__Work order__
Return exactly the lines of the records below, starting at the line that contains "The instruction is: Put" and ending at the line that contains "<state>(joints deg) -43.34", with both of those lines kept.

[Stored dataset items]
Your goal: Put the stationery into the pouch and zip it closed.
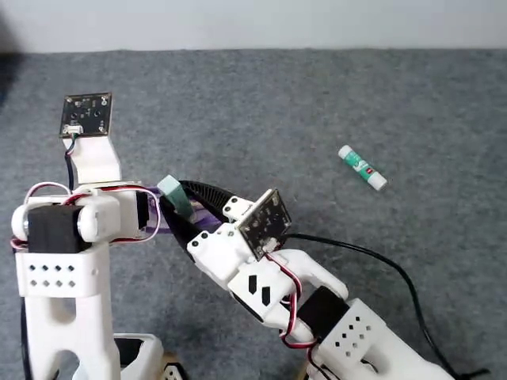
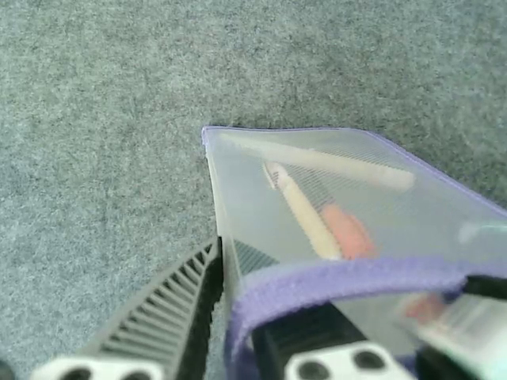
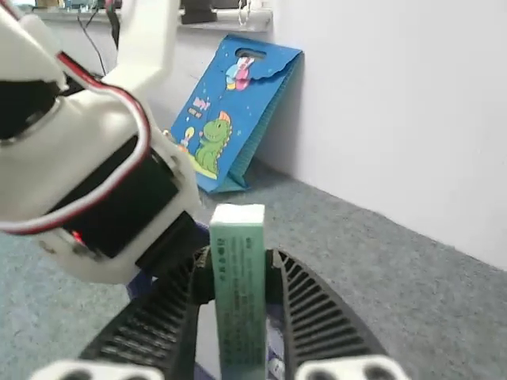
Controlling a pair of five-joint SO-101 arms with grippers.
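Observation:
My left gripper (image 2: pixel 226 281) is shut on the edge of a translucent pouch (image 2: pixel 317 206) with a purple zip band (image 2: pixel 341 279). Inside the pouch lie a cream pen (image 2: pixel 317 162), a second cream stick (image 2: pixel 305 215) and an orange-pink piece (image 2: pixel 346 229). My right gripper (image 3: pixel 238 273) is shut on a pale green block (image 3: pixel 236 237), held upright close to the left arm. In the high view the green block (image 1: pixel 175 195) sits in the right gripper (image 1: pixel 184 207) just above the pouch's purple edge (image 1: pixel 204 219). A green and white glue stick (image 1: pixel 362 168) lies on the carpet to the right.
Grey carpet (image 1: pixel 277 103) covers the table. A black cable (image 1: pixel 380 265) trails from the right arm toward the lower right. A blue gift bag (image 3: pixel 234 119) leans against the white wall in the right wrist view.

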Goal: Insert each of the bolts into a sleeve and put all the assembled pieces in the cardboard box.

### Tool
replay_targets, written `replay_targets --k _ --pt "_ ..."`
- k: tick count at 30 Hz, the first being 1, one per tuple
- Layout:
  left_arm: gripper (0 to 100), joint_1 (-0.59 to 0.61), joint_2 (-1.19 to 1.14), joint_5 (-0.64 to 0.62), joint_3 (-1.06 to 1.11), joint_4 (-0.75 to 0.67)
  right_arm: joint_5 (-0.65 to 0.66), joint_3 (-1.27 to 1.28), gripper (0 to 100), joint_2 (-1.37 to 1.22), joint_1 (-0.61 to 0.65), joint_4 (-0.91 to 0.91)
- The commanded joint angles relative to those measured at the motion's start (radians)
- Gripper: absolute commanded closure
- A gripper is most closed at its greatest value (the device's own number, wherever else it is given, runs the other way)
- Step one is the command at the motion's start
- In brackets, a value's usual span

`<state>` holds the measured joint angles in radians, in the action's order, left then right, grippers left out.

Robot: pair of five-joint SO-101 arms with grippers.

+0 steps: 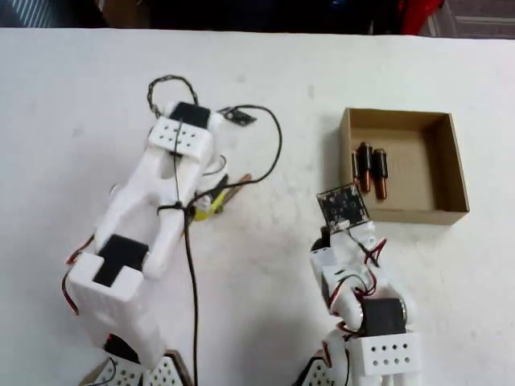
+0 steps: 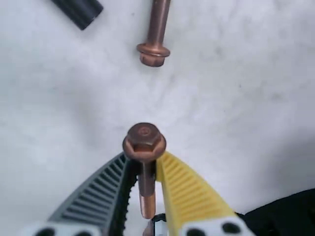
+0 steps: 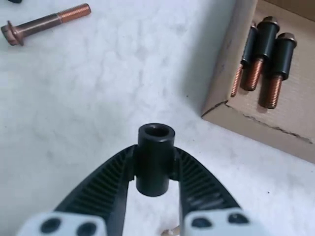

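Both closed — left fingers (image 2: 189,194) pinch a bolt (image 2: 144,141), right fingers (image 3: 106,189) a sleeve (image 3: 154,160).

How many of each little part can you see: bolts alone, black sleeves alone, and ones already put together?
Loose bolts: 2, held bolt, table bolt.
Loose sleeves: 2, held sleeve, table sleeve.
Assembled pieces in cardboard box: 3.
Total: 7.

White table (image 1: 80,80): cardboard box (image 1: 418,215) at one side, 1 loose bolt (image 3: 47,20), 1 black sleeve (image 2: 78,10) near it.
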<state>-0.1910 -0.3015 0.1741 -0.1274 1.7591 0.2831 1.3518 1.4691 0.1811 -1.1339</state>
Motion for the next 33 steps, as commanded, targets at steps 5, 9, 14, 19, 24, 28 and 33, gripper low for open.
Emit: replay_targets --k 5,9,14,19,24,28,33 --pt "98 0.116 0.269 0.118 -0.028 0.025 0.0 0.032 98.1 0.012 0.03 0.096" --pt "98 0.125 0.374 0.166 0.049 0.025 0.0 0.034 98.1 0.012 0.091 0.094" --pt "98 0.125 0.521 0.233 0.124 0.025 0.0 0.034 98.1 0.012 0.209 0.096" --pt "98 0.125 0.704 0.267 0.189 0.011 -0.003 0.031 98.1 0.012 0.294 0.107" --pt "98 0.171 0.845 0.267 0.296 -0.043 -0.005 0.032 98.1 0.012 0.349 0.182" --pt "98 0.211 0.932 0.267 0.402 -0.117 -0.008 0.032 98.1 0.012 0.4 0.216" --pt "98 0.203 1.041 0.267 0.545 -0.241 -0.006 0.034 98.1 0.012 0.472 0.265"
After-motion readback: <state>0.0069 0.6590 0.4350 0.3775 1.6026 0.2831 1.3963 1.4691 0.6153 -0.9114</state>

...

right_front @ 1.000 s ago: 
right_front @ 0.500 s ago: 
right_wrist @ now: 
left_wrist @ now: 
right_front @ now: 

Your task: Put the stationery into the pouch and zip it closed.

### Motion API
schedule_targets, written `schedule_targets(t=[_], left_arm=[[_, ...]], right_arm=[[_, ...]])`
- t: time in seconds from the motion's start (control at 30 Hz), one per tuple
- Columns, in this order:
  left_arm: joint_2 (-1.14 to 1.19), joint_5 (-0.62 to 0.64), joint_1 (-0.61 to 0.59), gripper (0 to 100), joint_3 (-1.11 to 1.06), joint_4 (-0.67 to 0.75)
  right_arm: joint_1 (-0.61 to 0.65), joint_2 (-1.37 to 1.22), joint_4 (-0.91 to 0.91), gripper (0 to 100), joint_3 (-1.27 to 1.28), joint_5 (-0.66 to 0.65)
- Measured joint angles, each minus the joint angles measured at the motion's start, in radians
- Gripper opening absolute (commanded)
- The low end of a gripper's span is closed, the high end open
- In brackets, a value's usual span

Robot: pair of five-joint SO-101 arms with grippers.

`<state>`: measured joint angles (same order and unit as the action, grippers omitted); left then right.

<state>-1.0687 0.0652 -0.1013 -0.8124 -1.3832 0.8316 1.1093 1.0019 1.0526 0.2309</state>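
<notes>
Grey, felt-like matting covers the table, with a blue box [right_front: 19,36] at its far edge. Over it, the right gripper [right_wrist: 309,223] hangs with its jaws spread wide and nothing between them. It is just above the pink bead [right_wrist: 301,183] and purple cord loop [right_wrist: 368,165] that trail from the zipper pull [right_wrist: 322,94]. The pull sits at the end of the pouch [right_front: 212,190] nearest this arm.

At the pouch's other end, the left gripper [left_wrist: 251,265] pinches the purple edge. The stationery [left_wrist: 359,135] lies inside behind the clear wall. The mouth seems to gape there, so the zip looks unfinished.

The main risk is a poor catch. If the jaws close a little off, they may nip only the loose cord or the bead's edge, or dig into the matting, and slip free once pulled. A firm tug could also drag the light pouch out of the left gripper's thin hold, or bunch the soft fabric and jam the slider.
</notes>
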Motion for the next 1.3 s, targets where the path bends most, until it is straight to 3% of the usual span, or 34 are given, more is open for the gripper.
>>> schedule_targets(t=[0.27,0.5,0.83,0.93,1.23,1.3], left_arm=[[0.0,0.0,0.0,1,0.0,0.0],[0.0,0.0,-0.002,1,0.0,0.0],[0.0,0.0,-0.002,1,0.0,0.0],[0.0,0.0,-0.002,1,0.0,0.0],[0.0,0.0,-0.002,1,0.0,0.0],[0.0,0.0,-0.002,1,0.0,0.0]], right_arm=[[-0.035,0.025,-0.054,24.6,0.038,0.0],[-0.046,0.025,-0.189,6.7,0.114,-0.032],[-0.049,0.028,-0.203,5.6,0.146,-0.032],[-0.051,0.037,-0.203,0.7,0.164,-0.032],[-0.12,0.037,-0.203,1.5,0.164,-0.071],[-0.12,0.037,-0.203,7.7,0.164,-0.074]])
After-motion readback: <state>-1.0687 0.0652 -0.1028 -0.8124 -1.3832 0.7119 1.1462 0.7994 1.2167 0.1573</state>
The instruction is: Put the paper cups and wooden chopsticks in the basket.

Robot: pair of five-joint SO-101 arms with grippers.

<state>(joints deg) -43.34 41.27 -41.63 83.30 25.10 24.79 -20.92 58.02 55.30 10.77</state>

__Your response__
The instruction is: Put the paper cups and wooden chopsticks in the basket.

Robot: pair of five-joint SO-101 arms with grippers.

<state>(joints deg) -43.34 41.27 -41.63 83.30 25.10 24.79 -20.92 58.02 55.30 10.77</state>

That wraps up the answer.